** EXERCISE DETAILS **
Pictures are to be left out; every line from the one that holds "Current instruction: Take" to the end of the data is to be retyped exactly.

** PROVIDED DATA **
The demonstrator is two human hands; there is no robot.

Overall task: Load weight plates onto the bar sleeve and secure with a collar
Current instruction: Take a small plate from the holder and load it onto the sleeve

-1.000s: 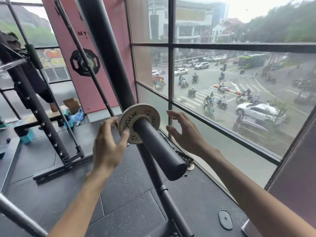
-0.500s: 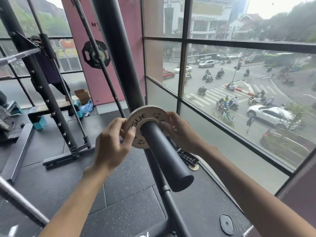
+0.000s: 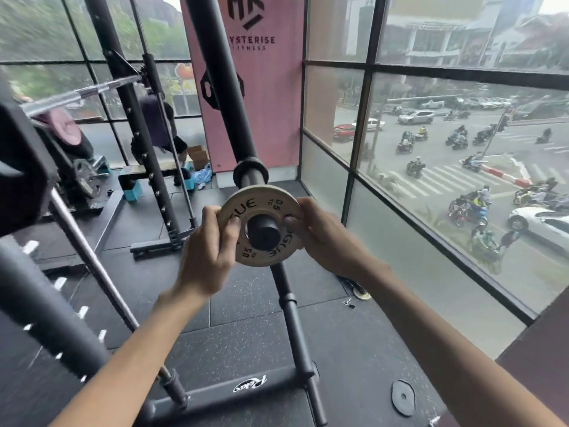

** COMPLETED EXERCISE **
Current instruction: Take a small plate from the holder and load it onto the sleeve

-1.000s: 
-0.500s: 
+0.000s: 

This output is complete.